• Exercise aim:
Copy, from the data below, each line that has the word "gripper".

Raw data below:

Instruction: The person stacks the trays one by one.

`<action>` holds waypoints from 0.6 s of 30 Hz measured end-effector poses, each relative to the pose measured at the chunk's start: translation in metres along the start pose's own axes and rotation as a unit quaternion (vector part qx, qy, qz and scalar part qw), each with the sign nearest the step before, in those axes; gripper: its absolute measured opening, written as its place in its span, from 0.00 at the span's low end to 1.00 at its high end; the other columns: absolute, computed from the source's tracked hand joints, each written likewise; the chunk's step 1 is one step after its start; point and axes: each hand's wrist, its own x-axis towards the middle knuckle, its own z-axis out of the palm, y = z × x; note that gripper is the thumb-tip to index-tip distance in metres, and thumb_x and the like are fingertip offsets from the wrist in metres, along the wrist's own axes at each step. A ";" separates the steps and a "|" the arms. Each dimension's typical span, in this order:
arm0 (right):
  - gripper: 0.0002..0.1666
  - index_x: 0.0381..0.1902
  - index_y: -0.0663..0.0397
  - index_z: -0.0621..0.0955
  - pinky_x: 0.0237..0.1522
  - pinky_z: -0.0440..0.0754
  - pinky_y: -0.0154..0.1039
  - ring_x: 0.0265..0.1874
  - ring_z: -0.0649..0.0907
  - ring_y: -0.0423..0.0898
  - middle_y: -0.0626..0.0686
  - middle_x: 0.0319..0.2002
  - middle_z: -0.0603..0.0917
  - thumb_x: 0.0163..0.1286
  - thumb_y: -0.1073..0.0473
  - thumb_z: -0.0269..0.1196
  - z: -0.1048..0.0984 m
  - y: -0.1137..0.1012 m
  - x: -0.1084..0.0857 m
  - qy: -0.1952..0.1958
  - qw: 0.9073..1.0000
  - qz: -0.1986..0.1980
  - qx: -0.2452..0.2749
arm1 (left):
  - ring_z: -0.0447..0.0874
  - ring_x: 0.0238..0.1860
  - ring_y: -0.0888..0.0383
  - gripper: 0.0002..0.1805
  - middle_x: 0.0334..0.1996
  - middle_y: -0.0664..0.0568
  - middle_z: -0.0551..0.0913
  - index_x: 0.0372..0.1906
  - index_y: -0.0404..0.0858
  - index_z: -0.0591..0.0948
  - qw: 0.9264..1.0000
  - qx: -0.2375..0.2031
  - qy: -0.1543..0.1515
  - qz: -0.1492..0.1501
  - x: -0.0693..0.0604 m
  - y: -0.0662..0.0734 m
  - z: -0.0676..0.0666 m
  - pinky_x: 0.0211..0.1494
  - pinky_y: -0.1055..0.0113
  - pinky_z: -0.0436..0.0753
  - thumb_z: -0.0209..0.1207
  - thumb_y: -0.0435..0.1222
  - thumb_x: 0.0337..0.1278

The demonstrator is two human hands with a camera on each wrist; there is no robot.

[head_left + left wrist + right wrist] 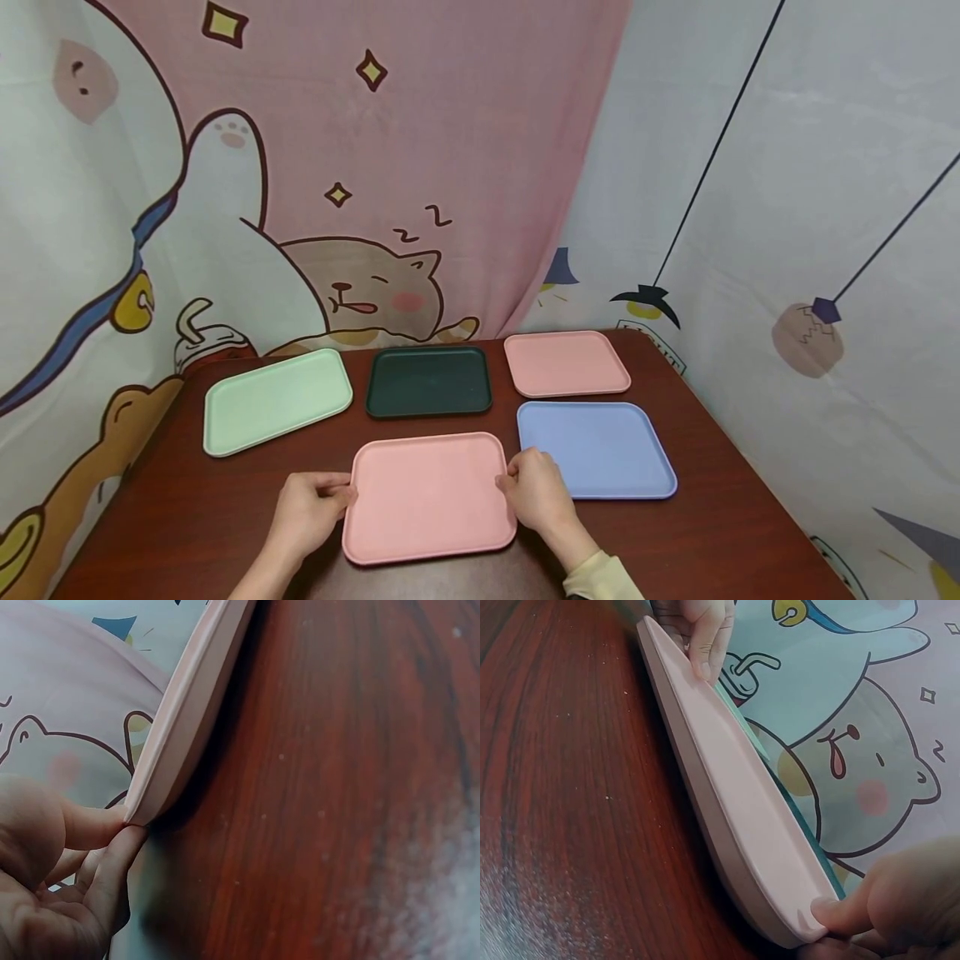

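Observation:
A pink tray (pixel 431 498) is at the front middle of the table, its two short ends between my hands. My left hand (pixel 306 510) pinches its left rim between thumb and fingers, as the left wrist view shows up close. On the opposite end, my right hand (pixel 542 493) pinches the right rim, thumb on top in the right wrist view. The right hand also covers a corner of a blue tray (pixel 600 450). A shadow lies under the edge of the pink tray (pixel 727 802); whether it touches the table, I cannot tell.
Along the back of the brown table (pixel 172 517) lie a light green tray (pixel 277 402), a dark green tray (pixel 429 382) and a second pink tray (pixel 567 364). A printed cloth (pixel 450 150) with cartoon animals hangs behind and beside the table.

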 end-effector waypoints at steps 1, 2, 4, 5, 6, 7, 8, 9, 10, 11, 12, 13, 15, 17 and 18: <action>0.17 0.15 0.48 0.81 0.20 0.75 0.37 0.17 0.74 0.39 0.40 0.14 0.76 0.58 0.67 0.76 0.000 0.000 0.000 0.002 1.000 -0.001 -0.001 | 0.91 0.28 0.54 0.09 0.30 0.44 0.90 0.43 0.25 0.90 1.000 0.003 0.001 -0.001 0.000 -0.001 0.000 0.31 0.67 0.90 0.69 0.25 0.59; 0.18 0.15 0.48 0.81 0.20 0.74 0.37 0.17 0.74 0.39 0.40 0.14 0.75 0.58 0.67 0.76 0.000 -0.001 0.000 0.002 1.000 -0.001 -0.001 | 0.91 0.28 0.54 0.09 0.30 0.45 0.90 0.44 0.25 0.90 1.000 0.005 0.001 -0.003 0.001 -0.001 0.000 0.31 0.68 0.90 0.69 0.25 0.60; 0.20 0.14 0.47 0.80 0.19 0.74 0.36 0.16 0.73 0.39 0.39 0.13 0.74 0.58 0.67 0.76 0.001 -0.001 0.000 0.003 1.000 0.002 -0.002 | 0.91 0.28 0.55 0.09 0.30 0.45 0.90 0.44 0.26 0.90 1.000 0.006 0.002 -0.008 0.001 -0.002 0.001 0.31 0.69 0.89 0.69 0.25 0.59; 0.20 0.13 0.46 0.80 0.18 0.73 0.36 0.16 0.73 0.39 0.38 0.13 0.74 0.59 0.67 0.75 0.001 -0.001 0.000 0.002 1.000 0.004 -0.001 | 0.91 0.28 0.55 0.09 0.30 0.46 0.90 0.44 0.26 0.91 1.000 0.007 0.003 -0.010 0.001 -0.002 0.001 0.31 0.69 0.89 0.69 0.25 0.59; 0.21 0.13 0.46 0.80 0.18 0.73 0.36 0.16 0.73 0.38 0.38 0.12 0.74 0.59 0.67 0.75 0.001 -0.002 0.000 0.001 1.000 0.008 -0.001 | 0.91 0.28 0.55 0.09 0.30 0.46 0.90 0.44 0.26 0.90 1.000 0.008 0.002 -0.010 0.001 -0.002 0.000 0.30 0.69 0.89 0.69 0.25 0.60; 0.21 0.13 0.46 0.80 0.18 0.73 0.36 0.16 0.73 0.39 0.38 0.12 0.73 0.59 0.67 0.75 0.002 -0.001 0.000 0.000 1.000 0.010 0.000 | 0.91 0.28 0.55 0.09 0.30 0.46 0.90 0.44 0.26 0.90 1.000 0.008 0.003 -0.010 0.001 -0.002 0.000 0.30 0.69 0.89 0.69 0.25 0.60; 0.21 0.13 0.46 0.80 0.18 0.73 0.36 0.16 0.73 0.39 0.38 0.12 0.74 0.60 0.67 0.75 0.002 -0.001 0.001 -0.001 1.000 0.013 0.000 | 0.91 0.28 0.55 0.09 0.30 0.46 0.90 0.44 0.26 0.91 1.000 0.009 0.003 -0.008 0.001 -0.002 0.000 0.30 0.69 0.89 0.69 0.25 0.59; 0.20 0.13 0.46 0.80 0.19 0.74 0.36 0.16 0.73 0.39 0.38 0.13 0.74 0.60 0.66 0.75 0.002 -0.001 0.001 -0.001 1.000 0.016 -0.001 | 0.91 0.28 0.55 0.09 0.30 0.45 0.90 0.44 0.26 0.90 1.000 0.009 0.003 -0.005 0.002 -0.002 0.000 0.30 0.68 0.89 0.69 0.25 0.59; 0.20 0.14 0.46 0.81 0.19 0.74 0.36 0.16 0.74 0.38 0.38 0.13 0.74 0.60 0.66 0.75 0.002 -0.002 0.001 -0.002 1.000 0.018 0.000 | 0.91 0.28 0.55 0.09 0.30 0.45 0.90 0.44 0.26 0.90 1.000 0.009 0.003 -0.003 0.002 -0.003 0.001 0.30 0.68 0.89 0.69 0.25 0.59; 0.19 0.15 0.46 0.82 0.20 0.75 0.36 0.17 0.74 0.39 0.38 0.13 0.75 0.61 0.66 0.75 0.002 -0.002 0.001 -0.003 1.000 0.020 0.001 | 0.91 0.27 0.55 0.09 0.30 0.45 0.90 0.44 0.25 0.90 1.000 0.009 0.003 0.000 0.002 -0.003 0.001 0.30 0.68 0.90 0.69 0.25 0.59; 0.19 0.15 0.46 0.82 0.20 0.75 0.36 0.17 0.75 0.39 0.39 0.14 0.75 0.61 0.66 0.75 0.003 -0.001 0.001 -0.004 1.000 0.020 0.001 | 0.91 0.27 0.55 0.09 0.31 0.45 0.90 0.44 0.25 0.90 1.000 0.008 0.003 0.001 0.003 -0.003 0.001 0.30 0.67 0.90 0.69 0.25 0.59; 0.18 0.15 0.47 0.82 0.20 0.75 0.37 0.17 0.75 0.39 0.39 0.14 0.75 0.61 0.66 0.75 0.002 -0.002 0.001 -0.004 1.000 0.021 0.002 | 0.91 0.27 0.55 0.09 0.31 0.45 0.90 0.44 0.25 0.90 1.000 0.008 0.004 0.001 0.003 -0.003 0.001 0.30 0.67 0.90 0.69 0.25 0.59; 0.17 0.16 0.47 0.83 0.21 0.76 0.37 0.18 0.75 0.39 0.40 0.15 0.76 0.61 0.66 0.75 0.002 -0.002 0.001 -0.004 1.000 0.022 0.005 | 0.91 0.27 0.55 0.09 0.31 0.45 0.90 0.44 0.25 0.90 1.000 0.008 0.006 -0.001 0.004 -0.004 0.001 0.30 0.68 0.90 0.69 0.25 0.59; 0.14 0.18 0.49 0.85 0.22 0.77 0.38 0.19 0.77 0.40 0.41 0.17 0.79 0.61 0.66 0.75 0.003 -0.001 0.001 -0.002 1.000 0.021 0.007 | 0.90 0.27 0.55 0.09 0.31 0.45 0.90 0.44 0.26 0.90 1.000 0.012 0.009 -0.003 0.004 -0.004 0.001 0.30 0.69 0.89 0.69 0.26 0.59; 0.12 0.20 0.50 0.86 0.24 0.79 0.38 0.20 0.78 0.40 0.42 0.18 0.80 0.61 0.65 0.75 0.002 -0.001 0.001 0.001 1.000 0.018 0.007 | 0.90 0.27 0.55 0.09 0.31 0.45 0.90 0.44 0.26 0.90 1.000 0.015 0.009 -0.003 0.005 -0.004 0.001 0.30 0.69 0.89 0.69 0.26 0.59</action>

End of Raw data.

• Response below:
`<action>` holds waypoints from 0.6 s of 30 Hz measured end-effector poses, each relative to the pose measured at the chunk's start: translation in metres along the start pose's own axes and rotation as a unit quaternion (vector part qx, qy, qz and scalar part qw), each with the sign nearest the step before, in those axes; gripper: its absolute measured opening, written as its place in its span, from 0.00 at the span's low end to 1.00 at its high end; the other columns: absolute, computed from the source's tracked hand joints, each written likewise; the chunk's step 1 is one step after its start; point and axes: each hand's wrist, its own x-axis towards the middle knuckle, its own z-axis out of the palm, y = z × x; note that gripper is the thumb-tip to index-tip distance in metres, and thumb_x and the like are fingertip offsets from the wrist in metres, along the wrist's own axes at each step. A ";" separates the steps and a "|" the arms. Each dimension's typical span, in this order:
  - gripper: 0.0002..0.1666
  - gripper: 0.0002..0.1805

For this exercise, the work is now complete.